**Exercise instructions:** Transcribe the listing below exactly, from its first line through the line with "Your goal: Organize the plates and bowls". Omit the pictures.

**Recorded information:**
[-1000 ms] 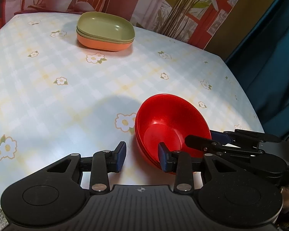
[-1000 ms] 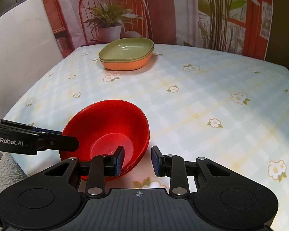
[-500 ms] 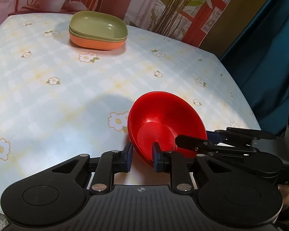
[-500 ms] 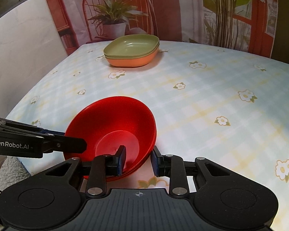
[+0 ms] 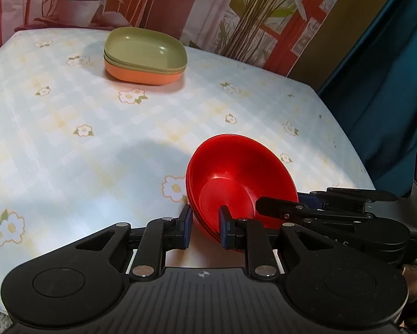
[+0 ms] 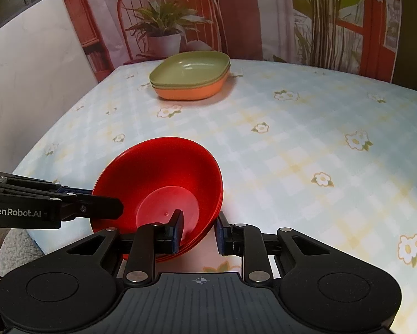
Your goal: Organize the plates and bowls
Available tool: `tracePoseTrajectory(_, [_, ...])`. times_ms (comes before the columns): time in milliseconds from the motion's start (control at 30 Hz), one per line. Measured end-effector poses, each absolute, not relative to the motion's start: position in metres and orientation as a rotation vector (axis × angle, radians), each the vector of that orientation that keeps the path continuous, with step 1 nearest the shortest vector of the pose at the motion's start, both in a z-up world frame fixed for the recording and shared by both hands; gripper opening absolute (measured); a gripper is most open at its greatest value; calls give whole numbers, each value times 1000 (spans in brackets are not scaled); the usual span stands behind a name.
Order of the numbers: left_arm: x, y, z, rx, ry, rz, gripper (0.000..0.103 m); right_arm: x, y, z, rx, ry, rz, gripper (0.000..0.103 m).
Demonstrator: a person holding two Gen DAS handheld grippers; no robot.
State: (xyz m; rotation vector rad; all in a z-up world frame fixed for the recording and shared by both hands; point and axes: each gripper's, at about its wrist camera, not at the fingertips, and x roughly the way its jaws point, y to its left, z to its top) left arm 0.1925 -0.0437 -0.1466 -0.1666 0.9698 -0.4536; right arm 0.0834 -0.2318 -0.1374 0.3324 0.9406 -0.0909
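Both grippers sit at the near edge of the bench [image 6: 305, 144], each straddling the rim of the red bowl stack [image 6: 163, 178].

Left gripper [image 5: 204, 226]: fingers clenched on the near rim of the red bowl stack [image 5: 236, 183], one finger inside, one outside. At least three nested rims show at the edge. Stack is tilted, near side raised toward the camera.

Right gripper [image 6: 198, 228]: one finger inside the stack, the other outside with a small gap to the wall. Whether it bears on the rim I cannot tell; it reads as closing, not yet firm.

Beyond the red stack, well apart toward the far edge of the bench, the plate stack [image 6: 190, 76] stands: green plates nested on an orange one, level. Behind that, a potted plant [image 6: 163, 32] and a chair back.

Risks, as judged:
- Thin rim pinch on smooth nested plastic; the lower bowls could slip off if only the top rims are held.
- The two grippers pulling unequally would twist the stack and let it fall off the near bench edge.
- The tilt worsens both.
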Motion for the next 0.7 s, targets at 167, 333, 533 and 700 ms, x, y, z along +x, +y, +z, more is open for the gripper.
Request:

**Reply to the exercise:**
[-1000 ms] 
[-1000 ms] 
[-500 ms] 
[-500 ms] 
[+0 ms] 
[+0 ms] 
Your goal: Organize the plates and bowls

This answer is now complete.